Parliamo di rifiuti ed economia circolare. Si è aperta la fase esecutiva del PNRR, con il completamento delle procedure di erogazione dei 2,1 miliardi di euro disponibili. Che peso avranno le utility nel cammino da qui al 2026, quando gli interventi dovranno essere completati?

“Le utility hanno partecipato in maniera consistente sia ai bandi per il settore rifiuti che per il servizio idrico con proposte progettuali il cui fabbisogno finanziario va molto al di sopra della disponibilità di risorse. Un primo messaggio che vogliamo lanciare è l’invito a sfruttare il più possibile questi progetti entrati in graduatoria ma non finanziati. Serve individuare nuovi fondi. Il governo e il Ministero dell’Ambiente hanno già fatto capire che cercheranno comunque di finanziare queste progettualità individuando nuove risorse. Un secondo aspetto è legato alla scadenza del 2026, che è molto ravvicinata, per realizzare progetti che richiedono iter autorizzativi, gare d’appalto e fasi di cantiere non facili. C’è bisogno di una regia condivisa e coordinata da parte delle istituzioni per favorire l’accelerazione di tutti i processi necessari alla messa a terra degli investimenti. Siamo di fronte a una fase straordinaria, per cui occorrono strumenti straordinari”.

Rimanendo nella cornice del PNRR, è partita la prima gara per l’assegnazione degli incentivi per la produzione di biometano. Quale sarà il ruolo delle utility in questa partita?

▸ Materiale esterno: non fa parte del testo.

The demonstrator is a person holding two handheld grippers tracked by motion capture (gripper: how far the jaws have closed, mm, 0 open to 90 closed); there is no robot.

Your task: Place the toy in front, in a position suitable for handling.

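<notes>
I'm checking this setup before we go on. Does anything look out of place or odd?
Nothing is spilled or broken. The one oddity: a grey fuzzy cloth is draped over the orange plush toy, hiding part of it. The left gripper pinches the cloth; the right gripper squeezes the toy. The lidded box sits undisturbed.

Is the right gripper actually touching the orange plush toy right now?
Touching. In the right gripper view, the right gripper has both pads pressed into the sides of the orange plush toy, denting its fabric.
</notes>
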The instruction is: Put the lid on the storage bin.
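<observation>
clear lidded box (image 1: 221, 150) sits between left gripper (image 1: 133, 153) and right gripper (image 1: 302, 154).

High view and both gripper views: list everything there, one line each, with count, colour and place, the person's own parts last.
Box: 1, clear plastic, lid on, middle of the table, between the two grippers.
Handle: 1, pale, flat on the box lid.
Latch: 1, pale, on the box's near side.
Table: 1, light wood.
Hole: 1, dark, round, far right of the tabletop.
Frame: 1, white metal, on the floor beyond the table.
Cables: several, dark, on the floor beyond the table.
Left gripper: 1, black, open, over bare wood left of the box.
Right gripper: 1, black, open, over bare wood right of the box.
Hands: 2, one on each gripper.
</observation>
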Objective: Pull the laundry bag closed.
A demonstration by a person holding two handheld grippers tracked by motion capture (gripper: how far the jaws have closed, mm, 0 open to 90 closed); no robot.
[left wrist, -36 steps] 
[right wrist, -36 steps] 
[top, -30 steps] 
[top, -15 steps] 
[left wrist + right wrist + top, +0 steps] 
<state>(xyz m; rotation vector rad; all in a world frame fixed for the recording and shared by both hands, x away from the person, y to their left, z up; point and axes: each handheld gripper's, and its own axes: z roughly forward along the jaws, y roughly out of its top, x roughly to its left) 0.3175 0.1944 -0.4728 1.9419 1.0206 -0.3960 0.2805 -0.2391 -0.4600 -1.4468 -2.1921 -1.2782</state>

“Il biometano è strategico, tanto è vero che nell’ambito di REPower EU l’Unione ha previsto il raddoppio della produzione al 2030 da 18 a 35 miliardi di metri cubi, pari a metà del fabbisogno italiano di metano. Anche in questo caso serve realizzare impianti, favorendo processi autorizzativi e realizzativi agevolati, ma bisogna superare anche altri colli di bottiglia. Il primo è che il decreto di incentivazione del biometano finanzia le riconversioni a biometano dei digestori a biogas esistenti solo per il comparto agricolo. Sarebbe significativo che fossero incentivate anche le riconversioni degli impianti operativi che producono biogas dalla frazione organica da raccolta differenziata. Il secondo aspetto, attualissimo, è legato al quadro normativo. Sul comparto degli impianti di trattamento dell’organico sono intervenute sentenze che rischiano di creare confusione per gli operatori e di generare un livello di incertezza tale da rallentare o fermare gli investimenti. Sappiamo bene, e la vostra testata se n’è occupata spesso, che tante regioni, soprattutto nel centro-sud, hanno un deficit impiantistico importante. Riteniamo che vada trovato un giusto equilibrio tra sostenibilità ambientale, quindi un’equilibrata distribuzione degli impianti nel rispetto del principio di prossimità, e le esigenze di mercato e di tutela della concorrenza. Le sentenze hanno messo in discussione l’aspetto della sostenibilità a favore del mercato. Occorre che intervenga il legislatore per dirimere la questione”.